One of the ways we keep language flexible enough to be practically useful is by making use of other languages. One way we do this is by using other languages as a neologistic reserve; this is commonly done with classical languages, and English primarily uses Latin and Greek for this. In this use we borrow words with some regard for their meaning in the original language, but loosely for our own purposes. But sometimes we just borrow them directly. Two common ways of doing this are calques and loanwords.
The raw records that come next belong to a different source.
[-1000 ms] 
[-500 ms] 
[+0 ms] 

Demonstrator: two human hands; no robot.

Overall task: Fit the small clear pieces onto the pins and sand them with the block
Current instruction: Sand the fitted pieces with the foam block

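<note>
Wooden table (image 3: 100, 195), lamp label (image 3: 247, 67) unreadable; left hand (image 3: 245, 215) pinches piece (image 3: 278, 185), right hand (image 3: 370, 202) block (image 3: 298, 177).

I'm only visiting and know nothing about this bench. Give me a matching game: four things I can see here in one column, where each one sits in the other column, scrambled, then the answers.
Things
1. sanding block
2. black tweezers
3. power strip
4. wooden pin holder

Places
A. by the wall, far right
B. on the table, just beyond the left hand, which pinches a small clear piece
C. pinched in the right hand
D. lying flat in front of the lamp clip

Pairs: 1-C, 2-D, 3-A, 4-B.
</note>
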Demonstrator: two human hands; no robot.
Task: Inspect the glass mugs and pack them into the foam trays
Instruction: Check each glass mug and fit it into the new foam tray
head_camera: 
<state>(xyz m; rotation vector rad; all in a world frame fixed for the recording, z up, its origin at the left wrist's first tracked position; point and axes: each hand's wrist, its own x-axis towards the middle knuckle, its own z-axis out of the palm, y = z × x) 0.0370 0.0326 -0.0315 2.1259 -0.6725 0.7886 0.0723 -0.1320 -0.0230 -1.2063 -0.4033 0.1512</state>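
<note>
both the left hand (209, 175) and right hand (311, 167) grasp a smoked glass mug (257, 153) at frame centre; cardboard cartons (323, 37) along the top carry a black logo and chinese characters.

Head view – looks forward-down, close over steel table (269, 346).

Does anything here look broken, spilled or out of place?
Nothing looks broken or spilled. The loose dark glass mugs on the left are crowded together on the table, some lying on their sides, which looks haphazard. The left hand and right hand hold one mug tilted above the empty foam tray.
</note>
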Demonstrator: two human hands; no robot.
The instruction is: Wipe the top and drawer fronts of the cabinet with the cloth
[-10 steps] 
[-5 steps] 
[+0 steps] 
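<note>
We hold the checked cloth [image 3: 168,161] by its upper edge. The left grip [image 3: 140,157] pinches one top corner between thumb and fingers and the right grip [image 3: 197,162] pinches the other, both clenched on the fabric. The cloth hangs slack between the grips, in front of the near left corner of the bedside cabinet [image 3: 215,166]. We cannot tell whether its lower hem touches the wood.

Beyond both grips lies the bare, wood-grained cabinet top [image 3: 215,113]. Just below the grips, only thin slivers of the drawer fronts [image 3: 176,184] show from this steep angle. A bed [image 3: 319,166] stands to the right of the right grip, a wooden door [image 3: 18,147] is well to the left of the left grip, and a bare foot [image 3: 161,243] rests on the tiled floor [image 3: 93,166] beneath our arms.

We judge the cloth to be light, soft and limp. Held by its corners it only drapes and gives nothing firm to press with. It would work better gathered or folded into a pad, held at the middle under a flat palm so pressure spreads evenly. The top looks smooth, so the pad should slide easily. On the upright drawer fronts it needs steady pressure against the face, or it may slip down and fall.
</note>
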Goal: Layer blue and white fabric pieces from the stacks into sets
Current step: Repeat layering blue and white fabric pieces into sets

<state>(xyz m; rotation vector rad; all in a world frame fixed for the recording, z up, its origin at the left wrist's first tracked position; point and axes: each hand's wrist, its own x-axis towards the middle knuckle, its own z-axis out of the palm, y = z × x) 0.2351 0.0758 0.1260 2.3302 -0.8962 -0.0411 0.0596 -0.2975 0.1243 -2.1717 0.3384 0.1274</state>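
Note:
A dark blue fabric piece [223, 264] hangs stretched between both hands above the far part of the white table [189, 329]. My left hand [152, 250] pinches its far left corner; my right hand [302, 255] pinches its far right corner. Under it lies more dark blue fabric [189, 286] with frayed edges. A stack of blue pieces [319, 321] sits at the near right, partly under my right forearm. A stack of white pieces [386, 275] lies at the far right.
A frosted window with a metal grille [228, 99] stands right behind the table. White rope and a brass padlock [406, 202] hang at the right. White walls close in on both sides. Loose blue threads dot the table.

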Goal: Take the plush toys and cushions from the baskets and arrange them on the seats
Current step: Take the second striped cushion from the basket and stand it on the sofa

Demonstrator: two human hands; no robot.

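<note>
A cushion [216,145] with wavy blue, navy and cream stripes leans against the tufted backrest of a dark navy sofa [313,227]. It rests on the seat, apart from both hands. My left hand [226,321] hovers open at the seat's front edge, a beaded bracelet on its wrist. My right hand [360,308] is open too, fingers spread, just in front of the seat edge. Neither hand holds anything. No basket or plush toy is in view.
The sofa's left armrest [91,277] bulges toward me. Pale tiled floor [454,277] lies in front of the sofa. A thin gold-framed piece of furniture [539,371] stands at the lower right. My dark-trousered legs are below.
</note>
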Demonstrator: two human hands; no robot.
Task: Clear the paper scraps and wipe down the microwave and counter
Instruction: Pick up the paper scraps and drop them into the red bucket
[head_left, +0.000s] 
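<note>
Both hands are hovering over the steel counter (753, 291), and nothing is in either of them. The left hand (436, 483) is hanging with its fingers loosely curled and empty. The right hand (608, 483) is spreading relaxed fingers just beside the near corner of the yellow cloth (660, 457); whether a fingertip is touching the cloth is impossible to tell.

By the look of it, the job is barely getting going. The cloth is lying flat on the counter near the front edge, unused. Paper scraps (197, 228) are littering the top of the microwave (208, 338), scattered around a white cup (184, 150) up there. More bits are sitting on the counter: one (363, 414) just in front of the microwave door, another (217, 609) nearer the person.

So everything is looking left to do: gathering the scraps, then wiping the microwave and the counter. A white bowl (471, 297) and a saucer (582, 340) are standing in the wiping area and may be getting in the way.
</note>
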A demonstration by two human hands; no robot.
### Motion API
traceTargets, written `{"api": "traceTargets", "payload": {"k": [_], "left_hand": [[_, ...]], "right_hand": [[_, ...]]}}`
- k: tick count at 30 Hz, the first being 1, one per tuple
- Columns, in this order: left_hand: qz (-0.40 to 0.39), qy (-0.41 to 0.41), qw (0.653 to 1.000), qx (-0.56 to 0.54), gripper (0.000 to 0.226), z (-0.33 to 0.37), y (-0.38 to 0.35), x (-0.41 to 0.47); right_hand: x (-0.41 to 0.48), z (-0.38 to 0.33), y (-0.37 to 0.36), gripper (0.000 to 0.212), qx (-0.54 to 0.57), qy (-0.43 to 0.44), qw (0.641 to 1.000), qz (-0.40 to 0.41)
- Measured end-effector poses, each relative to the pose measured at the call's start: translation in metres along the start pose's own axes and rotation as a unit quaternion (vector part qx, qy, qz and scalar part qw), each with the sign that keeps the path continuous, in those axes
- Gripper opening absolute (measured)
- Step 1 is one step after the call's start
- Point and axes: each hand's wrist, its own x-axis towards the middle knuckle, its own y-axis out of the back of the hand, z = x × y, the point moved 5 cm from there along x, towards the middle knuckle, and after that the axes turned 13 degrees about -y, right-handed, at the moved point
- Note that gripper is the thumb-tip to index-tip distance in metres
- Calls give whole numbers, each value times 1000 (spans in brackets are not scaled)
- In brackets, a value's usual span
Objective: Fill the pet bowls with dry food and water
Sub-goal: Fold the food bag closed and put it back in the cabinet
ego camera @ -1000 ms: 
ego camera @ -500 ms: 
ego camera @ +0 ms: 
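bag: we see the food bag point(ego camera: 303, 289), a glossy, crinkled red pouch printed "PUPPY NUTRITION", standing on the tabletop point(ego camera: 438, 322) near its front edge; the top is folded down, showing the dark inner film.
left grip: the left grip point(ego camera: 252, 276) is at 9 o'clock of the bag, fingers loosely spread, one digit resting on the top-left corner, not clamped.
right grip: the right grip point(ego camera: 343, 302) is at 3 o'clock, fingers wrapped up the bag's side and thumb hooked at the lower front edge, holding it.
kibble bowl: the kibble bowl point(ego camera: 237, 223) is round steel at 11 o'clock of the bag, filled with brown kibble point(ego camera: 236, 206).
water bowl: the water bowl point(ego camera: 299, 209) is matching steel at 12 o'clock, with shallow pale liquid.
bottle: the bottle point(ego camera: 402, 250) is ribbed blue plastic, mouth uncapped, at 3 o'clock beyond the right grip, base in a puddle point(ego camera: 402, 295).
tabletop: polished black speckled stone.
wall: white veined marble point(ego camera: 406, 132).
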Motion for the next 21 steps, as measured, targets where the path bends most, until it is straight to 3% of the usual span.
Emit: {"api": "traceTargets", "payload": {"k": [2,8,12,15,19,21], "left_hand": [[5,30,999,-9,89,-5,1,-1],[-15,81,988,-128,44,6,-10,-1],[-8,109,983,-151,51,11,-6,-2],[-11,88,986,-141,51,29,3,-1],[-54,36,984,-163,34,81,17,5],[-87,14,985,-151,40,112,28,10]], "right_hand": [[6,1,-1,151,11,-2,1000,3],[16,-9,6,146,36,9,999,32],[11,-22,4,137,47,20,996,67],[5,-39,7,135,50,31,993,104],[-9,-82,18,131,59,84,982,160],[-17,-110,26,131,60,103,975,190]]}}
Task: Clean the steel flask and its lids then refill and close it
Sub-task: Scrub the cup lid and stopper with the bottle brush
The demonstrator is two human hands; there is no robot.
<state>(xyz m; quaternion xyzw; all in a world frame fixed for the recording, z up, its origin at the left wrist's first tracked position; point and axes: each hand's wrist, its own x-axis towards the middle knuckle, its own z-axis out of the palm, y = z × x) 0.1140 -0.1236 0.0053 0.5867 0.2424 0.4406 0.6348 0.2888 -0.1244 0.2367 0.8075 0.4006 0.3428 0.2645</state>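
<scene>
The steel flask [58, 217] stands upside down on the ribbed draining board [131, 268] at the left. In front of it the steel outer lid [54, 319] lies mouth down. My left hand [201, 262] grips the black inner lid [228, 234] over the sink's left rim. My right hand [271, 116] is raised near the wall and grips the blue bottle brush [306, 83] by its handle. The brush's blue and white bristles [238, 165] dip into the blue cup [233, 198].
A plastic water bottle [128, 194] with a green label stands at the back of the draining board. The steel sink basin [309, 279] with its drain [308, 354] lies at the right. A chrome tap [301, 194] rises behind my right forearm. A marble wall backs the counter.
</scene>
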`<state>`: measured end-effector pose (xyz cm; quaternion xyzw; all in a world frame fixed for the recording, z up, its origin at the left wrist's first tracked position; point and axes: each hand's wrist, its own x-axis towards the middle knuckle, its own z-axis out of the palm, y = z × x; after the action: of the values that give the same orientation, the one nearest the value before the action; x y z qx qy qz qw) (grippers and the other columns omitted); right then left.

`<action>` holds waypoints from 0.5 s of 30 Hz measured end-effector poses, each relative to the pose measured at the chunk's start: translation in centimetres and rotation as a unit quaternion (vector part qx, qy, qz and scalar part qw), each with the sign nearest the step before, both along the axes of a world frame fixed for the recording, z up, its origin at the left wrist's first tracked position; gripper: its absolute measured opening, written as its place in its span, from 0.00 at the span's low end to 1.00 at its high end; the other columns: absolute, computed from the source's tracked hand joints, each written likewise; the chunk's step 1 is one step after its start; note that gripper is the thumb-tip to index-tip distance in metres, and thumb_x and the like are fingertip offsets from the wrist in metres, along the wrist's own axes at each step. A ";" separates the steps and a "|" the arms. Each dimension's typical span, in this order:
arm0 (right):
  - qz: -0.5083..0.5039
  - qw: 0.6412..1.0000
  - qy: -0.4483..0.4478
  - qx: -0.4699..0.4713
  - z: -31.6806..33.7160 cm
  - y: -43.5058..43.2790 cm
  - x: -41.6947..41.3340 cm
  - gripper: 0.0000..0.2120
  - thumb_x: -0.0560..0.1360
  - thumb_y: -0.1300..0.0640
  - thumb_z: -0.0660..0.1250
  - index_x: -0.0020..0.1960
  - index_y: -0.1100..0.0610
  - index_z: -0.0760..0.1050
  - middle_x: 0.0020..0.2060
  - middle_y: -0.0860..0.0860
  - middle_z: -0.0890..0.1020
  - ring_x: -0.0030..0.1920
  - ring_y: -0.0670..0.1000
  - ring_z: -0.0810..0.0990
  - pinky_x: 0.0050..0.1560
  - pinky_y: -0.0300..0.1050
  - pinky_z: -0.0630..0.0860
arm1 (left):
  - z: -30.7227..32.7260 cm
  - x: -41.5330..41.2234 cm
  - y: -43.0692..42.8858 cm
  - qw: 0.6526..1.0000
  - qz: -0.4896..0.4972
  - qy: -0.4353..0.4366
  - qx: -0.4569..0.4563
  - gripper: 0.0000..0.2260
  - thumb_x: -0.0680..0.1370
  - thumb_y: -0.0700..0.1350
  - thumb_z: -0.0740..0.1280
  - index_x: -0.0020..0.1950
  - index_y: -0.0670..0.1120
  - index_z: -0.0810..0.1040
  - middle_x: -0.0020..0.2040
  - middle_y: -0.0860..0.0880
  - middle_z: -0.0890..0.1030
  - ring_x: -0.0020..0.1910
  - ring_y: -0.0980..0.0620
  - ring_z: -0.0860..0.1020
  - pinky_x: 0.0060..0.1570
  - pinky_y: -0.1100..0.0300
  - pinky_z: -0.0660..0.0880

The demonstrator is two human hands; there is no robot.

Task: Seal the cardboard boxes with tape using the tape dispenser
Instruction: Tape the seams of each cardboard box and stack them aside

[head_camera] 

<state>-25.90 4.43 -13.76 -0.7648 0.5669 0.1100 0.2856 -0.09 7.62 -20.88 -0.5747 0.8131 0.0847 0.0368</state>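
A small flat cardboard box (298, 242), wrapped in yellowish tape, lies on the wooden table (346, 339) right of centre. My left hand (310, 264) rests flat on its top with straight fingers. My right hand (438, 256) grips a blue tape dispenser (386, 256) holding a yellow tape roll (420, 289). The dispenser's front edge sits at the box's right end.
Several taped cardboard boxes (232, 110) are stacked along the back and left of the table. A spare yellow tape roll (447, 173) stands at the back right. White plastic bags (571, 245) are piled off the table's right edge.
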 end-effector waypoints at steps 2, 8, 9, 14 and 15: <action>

A calque is a loan-translation. Given a word in another language, we just translate it into ours and use it in the same sense. When computers began to be common, Spanish calqued the English word 'mouse', to indicate the device, by translating it as the word for 'mouse' in Spanish, ratón, and this has happened in multiple other languages. This happens very often with easily identifiable compound words. The English word 'skyscraper' has been calqued into literally dozens of languages, each of which translates it by translating 'sky' and 'scraper'. 

A loanword is a direct borrowing. Déjà-vu is in English a loanword from French. When the word is borrowed, it is often done in a very specific way, so sometimes the words will only carry over part of their original spread of meaning. This is very common with food terms. 

These two methods of borrowing have led to an amusing bit, which is actually why I've been thinking about this. 'Calque' is a loanword from French, not a calque. 'Loanword' is a calque from German (the original word was Lehnwort), not a loanword.

In any case, I've often thought that these points of dynamism in language should be taken more seriously by philosophers of language than they usually are. Philosophers of language have tended to focus on the relatively static features of language, but it's these dynamic features that arguably show how language actually works.